La consommation de drogues récréatives chez les jeunes adultes est en plein essor, mais ses conséquences demeurent largement sous-estimées. Les accidents vasculaires cérébraux (AVC) représentent une menace croissante pour cette tranche d’âge, comme l’illustre une étude récente. Des recherches menées par des scientifiques de l’Université de Cambridge soulignent un lien alarmant entre l’usage de certaines substances, telles que le cannabis, la cocaïne et les amphétamines, et un risque accru d’AVC avant 50 ans. Ce constat soulève des questions cruciales sur la nécessité d’une sensibilisation accrue concernant les dangers inhérents à ces pratiques.

EN BREF

  • Des études montrent que l’usage d’amphétamines triple le risque d’AVC chez les jeunes adultes.
  • La consommation de cocaïne double ce risque, tandis que le cannabis l’augmente également.
  • Les autorités sont appelées à renforcer la prévention et l’information sur ces dangers.

Les travaux, récemment publiés dans l’International Journal of Stroke, analysent des données provenant de plus de 100 millions de personnes. Les résultats révèlent que, chez les individus de moins de 55 ans, l’usage d’amphétamines est particulièrement préoccupant, augmentant le risque d’AVC par près de trois. La cocaïne, quant à elle, double la menace, tandis que le cannabis reste associé à une augmentation significative, bien que moins marquée.

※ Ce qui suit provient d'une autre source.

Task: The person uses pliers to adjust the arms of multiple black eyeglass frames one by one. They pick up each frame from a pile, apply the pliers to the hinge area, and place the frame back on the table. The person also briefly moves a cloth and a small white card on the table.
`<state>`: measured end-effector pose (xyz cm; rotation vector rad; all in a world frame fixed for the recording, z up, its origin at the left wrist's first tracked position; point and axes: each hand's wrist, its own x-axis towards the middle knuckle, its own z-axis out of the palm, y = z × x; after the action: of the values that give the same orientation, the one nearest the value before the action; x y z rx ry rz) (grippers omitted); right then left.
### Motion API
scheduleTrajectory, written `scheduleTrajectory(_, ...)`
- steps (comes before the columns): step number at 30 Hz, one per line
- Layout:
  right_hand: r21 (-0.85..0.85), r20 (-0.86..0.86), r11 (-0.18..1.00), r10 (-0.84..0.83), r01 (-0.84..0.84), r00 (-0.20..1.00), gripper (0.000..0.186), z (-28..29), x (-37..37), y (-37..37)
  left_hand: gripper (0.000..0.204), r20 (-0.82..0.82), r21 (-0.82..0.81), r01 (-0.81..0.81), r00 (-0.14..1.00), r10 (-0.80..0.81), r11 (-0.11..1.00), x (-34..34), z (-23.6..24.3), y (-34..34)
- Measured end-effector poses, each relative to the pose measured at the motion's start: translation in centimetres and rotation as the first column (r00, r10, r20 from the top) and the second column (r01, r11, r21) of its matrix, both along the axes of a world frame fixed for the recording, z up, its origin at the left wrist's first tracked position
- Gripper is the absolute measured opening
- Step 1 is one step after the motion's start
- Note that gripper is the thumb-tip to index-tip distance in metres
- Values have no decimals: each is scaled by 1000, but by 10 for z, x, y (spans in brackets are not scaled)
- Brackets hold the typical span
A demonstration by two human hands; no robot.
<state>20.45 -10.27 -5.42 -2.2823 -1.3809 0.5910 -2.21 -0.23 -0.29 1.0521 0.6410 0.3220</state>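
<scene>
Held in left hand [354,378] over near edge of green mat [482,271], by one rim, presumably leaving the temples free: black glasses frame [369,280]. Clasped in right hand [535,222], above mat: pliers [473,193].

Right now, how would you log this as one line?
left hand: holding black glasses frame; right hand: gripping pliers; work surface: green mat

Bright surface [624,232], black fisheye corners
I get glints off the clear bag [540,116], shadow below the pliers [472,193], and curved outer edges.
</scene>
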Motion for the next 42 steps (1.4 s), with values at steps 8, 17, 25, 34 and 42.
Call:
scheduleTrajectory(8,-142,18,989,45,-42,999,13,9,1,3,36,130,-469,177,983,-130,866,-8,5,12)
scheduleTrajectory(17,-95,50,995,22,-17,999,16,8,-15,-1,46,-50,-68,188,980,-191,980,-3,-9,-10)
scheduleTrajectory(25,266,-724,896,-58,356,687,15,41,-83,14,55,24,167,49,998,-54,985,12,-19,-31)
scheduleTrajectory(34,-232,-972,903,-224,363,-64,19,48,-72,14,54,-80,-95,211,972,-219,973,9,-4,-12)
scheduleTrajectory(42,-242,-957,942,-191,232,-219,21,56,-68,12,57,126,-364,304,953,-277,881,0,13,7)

En dehors de cette tranche d’âge, les drogues en question conservent un impact non négligeable, même si l’ampleur varie selon la substance. Notamment, aucune corrélation significative n’a été établie entre l’usage d’opioïdes et le risque d’AVC, un fait qui mérite d’être souligné dans le cadre de cette recherche.

Les effets physiologiques des drogues

L’usage de drogues récréatives peut entraîner des bouleversements importants au niveau physiologique. Les amphétamines, par exemple, sont connues pour provoquer des inflammations pouvant affecter les artères cérébrales. Par ailleurs, l’association entre la cocaïne et les incidents tels que les hémorragies cérébrales ou les infarctus d’origine cardiaque est également bien documentée. Le cannabis, de son côté, semble être lié à des AVC touchant essentiellement les gros vaisseaux du cerveau.

Au Royaume-Uni, près de 9 % des adultes âgés de 16 à 59 ans ont rapporté avoir consommé des drogues récréatives récemment, ce chiffre grimpant à 15 % chez les jeunes de 16 à 24 ans, selon les données de l’Office national de la statistique (ONS). Ces chiffres alarmants appellent les autorités à réévaluer leurs priorités en matière de prévention et d’éducation, en particulier auprès des jeunes consommateurs.

La nécessité d’une sensibilisation accrue

Un AVC, qui se manifeste par l’interruption brutale de l’apport sanguin à une zone du cerveau, représente un danger sérieux pour les cellules cérébrales et les fonctions vitales. En plus des drogues, le tabac joue également un rôle aggravant reconnu dans ce contexte. Ainsi, encourager l’abandon ou la réduction de la consommation de substances psychoactives apparaît comme une démarche essentielle pour diminuer l’incidence de cette pathologie redoutée parmi les jeunes générations.

Ce constat met en lumière l’urgence d’un dialogue ouvert sur les risques liés à la consommation de drogues récréatives. En sensibilisant les jeunes aux dangers potentiels, il est possible de leur fournir les outils nécessaires pour faire des choix éclairés sur leur santé. La responsabilité d’informer et de protéger cette population vulnérable incombe à la fois aux professionnels de santé et aux responsables politiques.